## Your assignment
Up to and including the line with "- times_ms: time", reproduce the listing below exactly, beginning at its first line.

## Given data
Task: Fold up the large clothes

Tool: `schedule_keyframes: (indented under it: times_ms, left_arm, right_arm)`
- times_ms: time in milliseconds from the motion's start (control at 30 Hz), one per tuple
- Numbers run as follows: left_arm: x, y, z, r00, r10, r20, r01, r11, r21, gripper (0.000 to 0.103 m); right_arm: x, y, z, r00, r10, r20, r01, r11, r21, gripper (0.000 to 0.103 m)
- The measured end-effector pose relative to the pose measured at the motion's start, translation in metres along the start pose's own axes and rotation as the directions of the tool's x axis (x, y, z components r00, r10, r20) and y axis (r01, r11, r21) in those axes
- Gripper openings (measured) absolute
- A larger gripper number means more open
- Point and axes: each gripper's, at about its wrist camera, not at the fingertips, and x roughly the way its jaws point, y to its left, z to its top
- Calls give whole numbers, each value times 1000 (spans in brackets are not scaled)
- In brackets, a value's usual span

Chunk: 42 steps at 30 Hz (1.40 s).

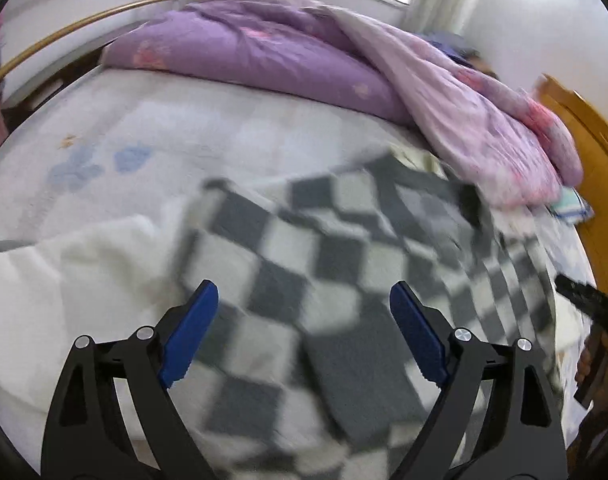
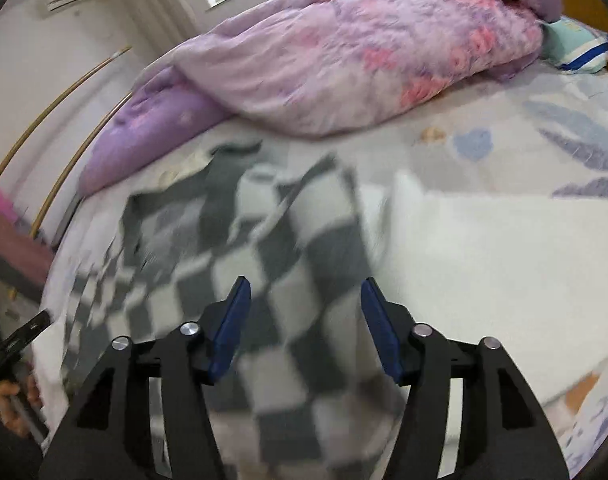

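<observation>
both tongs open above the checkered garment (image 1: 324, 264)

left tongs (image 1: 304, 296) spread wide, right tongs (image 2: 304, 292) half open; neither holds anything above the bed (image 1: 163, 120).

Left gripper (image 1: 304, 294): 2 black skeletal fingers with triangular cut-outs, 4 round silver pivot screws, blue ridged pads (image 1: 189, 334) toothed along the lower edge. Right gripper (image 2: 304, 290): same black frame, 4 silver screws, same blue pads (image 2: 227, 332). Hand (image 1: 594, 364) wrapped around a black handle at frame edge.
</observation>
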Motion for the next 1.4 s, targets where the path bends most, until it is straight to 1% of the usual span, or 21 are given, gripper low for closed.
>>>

## Response
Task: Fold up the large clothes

Tool: `schedule_keyframes: (indented under it: times_ms, left_arm, right_arm)`
- times_ms: time in milliseconds from the motion's start (control at 30 Hz), one per tuple

There is no more to the output.